I just emailed my sons dad as he is still not making any effort with him, i took him to meet him 2mths ago and nothing has changed yet, ive copied the email, thoughts on this please as i now feel a bit guilty and not sure why, think its cos im scared that he might just cut contact all together, well to be honest at the moment its only a few texts here and there.
He wasnt around for the pregnancy but gave me alot of hassle and was aggressive towards the end of pregnancy and now is just not making any effort. He says he wants to be involved but doesnt act on it.
Email I sent to sons dad below -
There is a couple of things that need to be said.
After we met up i really thought things would change but it seems that you are quite happy to just wait for me to make the effort to come and bring Louis to see you again rather than visiting yourself. Will you actually visit us instead as i still havent heard anything from you about it and it is so easy to find on the internet especially after i gave you the websites to look on.
A few texts here and there saying 'how is my son?' is not really what works in this situation, you never use his name and i find it quite insulting as you are not doing anything for him in any way and i am doing everything so when you say 'your son', i think its actually quite comical as you dont contribute in any way at all. Im well aware that i said i didnt want anything from you but i thought you might at least offer something for him.

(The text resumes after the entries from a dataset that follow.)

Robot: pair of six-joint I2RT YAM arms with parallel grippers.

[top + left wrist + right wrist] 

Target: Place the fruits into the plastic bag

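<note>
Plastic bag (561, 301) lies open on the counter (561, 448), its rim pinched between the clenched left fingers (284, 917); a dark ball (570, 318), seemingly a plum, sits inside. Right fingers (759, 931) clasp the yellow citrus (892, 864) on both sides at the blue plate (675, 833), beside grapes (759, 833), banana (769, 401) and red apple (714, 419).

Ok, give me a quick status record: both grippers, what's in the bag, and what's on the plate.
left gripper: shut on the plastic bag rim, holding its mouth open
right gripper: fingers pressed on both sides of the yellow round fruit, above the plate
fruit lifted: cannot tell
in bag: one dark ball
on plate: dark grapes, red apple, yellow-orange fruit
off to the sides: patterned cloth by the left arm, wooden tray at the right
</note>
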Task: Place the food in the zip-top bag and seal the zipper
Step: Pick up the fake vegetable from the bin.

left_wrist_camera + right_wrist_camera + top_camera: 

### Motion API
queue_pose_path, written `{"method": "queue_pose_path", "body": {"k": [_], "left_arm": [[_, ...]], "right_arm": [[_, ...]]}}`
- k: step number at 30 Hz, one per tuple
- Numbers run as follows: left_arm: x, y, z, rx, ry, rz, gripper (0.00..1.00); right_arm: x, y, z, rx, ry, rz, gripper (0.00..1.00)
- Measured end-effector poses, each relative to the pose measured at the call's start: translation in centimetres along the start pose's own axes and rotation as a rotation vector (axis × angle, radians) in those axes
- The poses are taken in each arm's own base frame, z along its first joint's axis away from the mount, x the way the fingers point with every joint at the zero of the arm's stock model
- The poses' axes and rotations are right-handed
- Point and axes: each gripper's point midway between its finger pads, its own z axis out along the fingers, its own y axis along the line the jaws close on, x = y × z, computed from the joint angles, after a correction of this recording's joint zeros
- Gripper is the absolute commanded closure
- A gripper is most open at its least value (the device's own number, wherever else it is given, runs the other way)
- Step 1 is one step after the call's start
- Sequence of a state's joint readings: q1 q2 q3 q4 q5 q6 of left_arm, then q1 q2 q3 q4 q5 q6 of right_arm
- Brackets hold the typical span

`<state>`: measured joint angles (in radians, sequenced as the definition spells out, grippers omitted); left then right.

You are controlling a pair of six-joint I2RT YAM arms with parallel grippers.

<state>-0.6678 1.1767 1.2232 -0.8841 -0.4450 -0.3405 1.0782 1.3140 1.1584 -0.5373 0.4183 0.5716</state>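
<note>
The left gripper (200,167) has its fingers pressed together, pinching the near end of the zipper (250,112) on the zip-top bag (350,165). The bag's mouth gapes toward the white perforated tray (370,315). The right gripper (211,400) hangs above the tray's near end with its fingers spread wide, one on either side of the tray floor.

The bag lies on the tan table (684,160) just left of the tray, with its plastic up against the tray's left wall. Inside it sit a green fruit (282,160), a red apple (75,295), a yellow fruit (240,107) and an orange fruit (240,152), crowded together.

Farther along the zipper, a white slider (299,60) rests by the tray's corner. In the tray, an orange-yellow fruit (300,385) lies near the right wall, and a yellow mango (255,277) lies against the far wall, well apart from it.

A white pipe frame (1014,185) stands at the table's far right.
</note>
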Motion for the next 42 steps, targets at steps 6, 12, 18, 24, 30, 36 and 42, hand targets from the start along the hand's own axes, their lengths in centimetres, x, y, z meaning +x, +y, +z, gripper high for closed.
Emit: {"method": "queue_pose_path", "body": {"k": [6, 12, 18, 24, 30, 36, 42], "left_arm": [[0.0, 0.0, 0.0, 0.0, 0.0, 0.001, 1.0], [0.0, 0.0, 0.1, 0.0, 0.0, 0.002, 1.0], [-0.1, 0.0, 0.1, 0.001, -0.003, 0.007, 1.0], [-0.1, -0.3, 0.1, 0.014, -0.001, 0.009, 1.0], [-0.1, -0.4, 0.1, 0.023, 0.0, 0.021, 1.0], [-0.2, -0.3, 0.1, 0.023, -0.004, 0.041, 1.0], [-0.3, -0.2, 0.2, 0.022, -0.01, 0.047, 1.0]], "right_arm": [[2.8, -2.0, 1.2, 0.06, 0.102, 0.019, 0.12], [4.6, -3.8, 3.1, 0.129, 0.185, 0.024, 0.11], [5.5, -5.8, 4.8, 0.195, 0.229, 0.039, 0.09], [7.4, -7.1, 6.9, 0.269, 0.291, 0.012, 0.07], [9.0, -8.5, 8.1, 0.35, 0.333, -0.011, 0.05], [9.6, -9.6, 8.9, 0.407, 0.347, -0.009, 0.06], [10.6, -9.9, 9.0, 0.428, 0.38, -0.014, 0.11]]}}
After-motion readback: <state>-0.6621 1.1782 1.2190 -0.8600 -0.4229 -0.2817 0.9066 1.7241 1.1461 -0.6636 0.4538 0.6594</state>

I thinks its really sad that when i offered you the chance to have more visits with Louis you didnt really give me a answer as to whether you wanted to or not at a contact centre, my father has more of a father relationship with him, taking him swimming, down the beach, playing and making him laugh and seeing all his first things and to be honest he is always there when he says he will be for louis.
You need to think about what kind of role you want in his life because im not just havin a few texts here and there and thinking thats enough, you dont seem to want to know what hes doing so i always keep it short and not much detail and to be honest on fathers day i spent the whole day thinkin about you instead of my dad hoping that it will not be this hard every year on fathers day.
You either want to get to kno him and regularly spend time with him or you dont - simple.
If you do then you need to make that effort too as ive tried so many times and well it shouldnt be this hard to get you to want to see louis
I dont want this to seem harsh but it is how it is and Louis 'your son' deserves better!!